Las intensas lluvias que afectan desde la semana pasada al estado brasileño de Rio Grande do Sul obligaron a más de 1.100 personas a abandonar sus hogares, mientras los daños hasta hoy alcanzan a 194 municipios.

De acuerdo con el más reciente balance de la Defensa Civil estadual, 728 personas permanecen en refugios habilitados en 13 municipios y otras 419 fueron desalojadas y se encuentran en casas de familiares o amigos en 35 ciudades.

Las precipitaciones provocaron inundaciones de viviendas, deslizamientos de tierra, puentes sumergidos, carreteras bloqueadas e interrupciones en el suministro de agua y energía eléctrica en diferentes regiones del estado, fronterizo con Uruguay y Argentina.

El Valle del Taquari concentra la mayor parte de los damnificados. Solo el municipio de Lajeado alberga 373 personas en refugios públicos, mientras otras localidades de la región, como Cruzeiro do Sul, Muçum, Estrela, Encantado y Arroio do Meio, también registran decenas de evacuados.

Según la plataforma ClimaRS, del Gobierno estadual, los ríos Taquari y Caí continúan por encima del nivel de inundación.
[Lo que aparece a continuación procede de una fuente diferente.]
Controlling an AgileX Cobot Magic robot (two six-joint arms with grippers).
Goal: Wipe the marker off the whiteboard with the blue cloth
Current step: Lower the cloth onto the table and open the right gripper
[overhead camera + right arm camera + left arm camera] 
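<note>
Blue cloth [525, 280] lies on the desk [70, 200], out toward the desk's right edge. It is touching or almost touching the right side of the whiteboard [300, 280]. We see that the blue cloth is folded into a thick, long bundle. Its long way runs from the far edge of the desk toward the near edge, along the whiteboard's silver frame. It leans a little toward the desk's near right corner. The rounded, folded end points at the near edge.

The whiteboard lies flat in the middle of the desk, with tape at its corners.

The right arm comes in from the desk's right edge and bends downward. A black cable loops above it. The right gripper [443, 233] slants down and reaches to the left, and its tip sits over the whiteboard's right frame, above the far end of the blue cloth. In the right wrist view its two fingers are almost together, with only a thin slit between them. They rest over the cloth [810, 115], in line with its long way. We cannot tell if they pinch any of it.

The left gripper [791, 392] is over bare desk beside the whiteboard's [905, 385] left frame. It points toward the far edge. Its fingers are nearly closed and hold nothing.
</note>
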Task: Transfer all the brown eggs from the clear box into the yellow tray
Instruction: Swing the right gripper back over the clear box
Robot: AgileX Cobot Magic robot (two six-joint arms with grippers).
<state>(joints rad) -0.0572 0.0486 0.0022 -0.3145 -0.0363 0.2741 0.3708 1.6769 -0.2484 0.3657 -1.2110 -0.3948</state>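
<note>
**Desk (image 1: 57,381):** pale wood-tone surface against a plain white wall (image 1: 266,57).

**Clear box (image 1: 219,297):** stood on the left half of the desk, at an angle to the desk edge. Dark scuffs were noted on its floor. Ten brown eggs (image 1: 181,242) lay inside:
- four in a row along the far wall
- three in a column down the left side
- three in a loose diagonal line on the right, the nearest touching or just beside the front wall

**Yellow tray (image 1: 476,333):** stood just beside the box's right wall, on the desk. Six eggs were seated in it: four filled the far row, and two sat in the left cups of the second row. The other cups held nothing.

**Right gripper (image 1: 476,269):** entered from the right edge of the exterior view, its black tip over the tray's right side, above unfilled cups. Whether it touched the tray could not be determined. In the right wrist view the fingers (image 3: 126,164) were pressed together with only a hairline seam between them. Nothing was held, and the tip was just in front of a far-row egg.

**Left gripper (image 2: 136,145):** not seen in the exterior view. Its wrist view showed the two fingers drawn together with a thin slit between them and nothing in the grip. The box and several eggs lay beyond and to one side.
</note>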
Aunque el caudal del Taquari comenzó a descender en los tramos superiores de la cuenca, la crecida avanza aguas abajo y mantiene el nivel del río en aumento en el municipio de Taquari.

Las autoridades prevén que esa masa de agua llegue en los próximos días al lago Guaíba, en Porto Alegre, donde el nivel permanece en ascenso y podría alcanzar la cota de alerta entre el viernes y el sábado, con riesgo de inundaciones en zonas ribereñas e islas de la capital estadual, citó el portal Brasil de Fato.

Los servicios meteorológicos pronostican una disminución de la inestabilidad desde la tarde de este jueves y condiciones más estables para el fin de semana.